Imposition of taxes has always been a subject matter of controversy and litigation. The critics has always visualised it as a legalised loot, where as the ones advocating it has always presented it as an apparatus to achieve elusory dream of egalitarianism through continuous public welfare. The factual position, however, lies somewhere in between the two. Jean-Baptiste Colbert once said

The art of taxation consists in so plucking the goose as to procure the largest quantity of feathers with the least possible amount of hissing”.

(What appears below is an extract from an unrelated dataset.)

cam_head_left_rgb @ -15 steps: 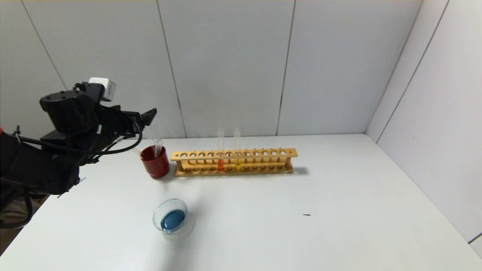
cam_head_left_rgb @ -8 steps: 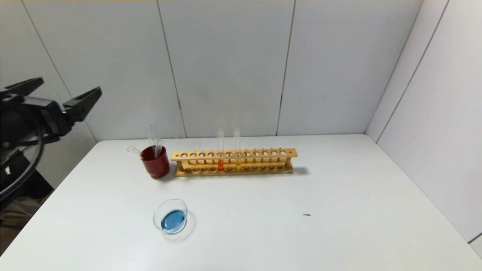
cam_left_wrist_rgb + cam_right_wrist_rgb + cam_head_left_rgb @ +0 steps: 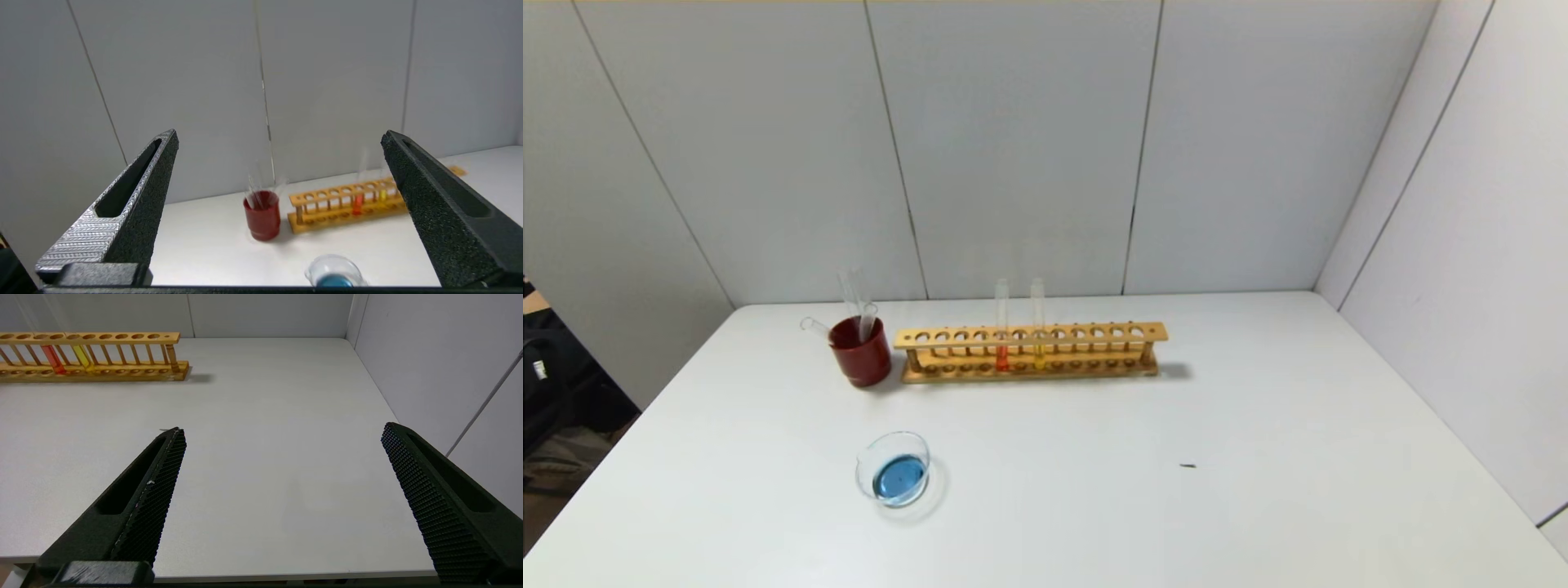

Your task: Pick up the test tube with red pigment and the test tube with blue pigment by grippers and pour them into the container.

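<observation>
The test tube with red pigment [image 3: 1001,347] stands upright in the wooden rack, and it also shows in the wrist views [image 3: 358,203] [image 3: 52,358]. The container [image 3: 894,442], a shallow glass dish holding blue liquid, sits near the front left of the table. No test tube with blue pigment shows. My left gripper [image 3: 280,134] is open and empty, off the table's left side and facing the cup and rack. My right gripper [image 3: 284,428] is open and empty over the table's near right edge. Neither arm shows in the head view.
A wooden rack [image 3: 1029,335] stands at the back of the white table, holding also a yellow tube [image 3: 1038,351]. A dark red cup [image 3: 860,359] with clear tubes stands at its left end. Grey walls close the back and right.
My left arm has drawn back to the left, from beside the red cup to out of the head view. Its gripper stayed open. Nothing on the table moved.
</observation>
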You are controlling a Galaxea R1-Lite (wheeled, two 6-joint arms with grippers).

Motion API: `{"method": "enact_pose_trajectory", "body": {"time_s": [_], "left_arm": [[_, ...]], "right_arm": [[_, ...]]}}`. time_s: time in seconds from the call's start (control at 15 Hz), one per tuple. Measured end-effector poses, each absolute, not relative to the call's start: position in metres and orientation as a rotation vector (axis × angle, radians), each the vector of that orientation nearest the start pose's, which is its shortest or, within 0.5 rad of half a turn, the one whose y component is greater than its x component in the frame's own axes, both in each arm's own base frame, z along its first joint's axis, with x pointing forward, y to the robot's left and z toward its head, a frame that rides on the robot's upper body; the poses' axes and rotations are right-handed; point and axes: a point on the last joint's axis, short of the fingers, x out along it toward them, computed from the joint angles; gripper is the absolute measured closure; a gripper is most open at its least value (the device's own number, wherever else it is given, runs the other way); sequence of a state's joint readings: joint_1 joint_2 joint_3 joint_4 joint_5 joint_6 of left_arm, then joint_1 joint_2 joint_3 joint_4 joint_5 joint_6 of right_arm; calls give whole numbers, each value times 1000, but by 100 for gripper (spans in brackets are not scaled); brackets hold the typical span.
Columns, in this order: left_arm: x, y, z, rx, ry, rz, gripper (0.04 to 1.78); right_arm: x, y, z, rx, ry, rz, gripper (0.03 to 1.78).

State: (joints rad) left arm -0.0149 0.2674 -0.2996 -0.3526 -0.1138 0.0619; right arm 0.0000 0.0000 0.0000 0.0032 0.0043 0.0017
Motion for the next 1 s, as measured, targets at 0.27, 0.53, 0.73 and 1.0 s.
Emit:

Indian era of indirect taxation has taken a major leap i.e. the economy has transformed from old multiple indirect tax laws to a unilateral code GOODS AND SERVICE TAX in 2017. The intention behind such a leap is to raise indirect tax collections and transform the entire indirect tax structure into single market “ONE NATION ONE TAX” to avoid tax evasion as well as to remove the cascading effect.

The phase of evolving a perfect GST regime, however, is still in its probationary period and is struggling for perfection on both State and well as Central level after giving due consideration to the Legislature, the Judiciary and other stake holders.

Over the period of three years under GST regime, Government has introduced/amended various provisions by way of retrospective amendments. Some of these amendments seems to be justified when read in the light of constitutional provisions but most of these amendments have been introduced without proper in-depth analysis.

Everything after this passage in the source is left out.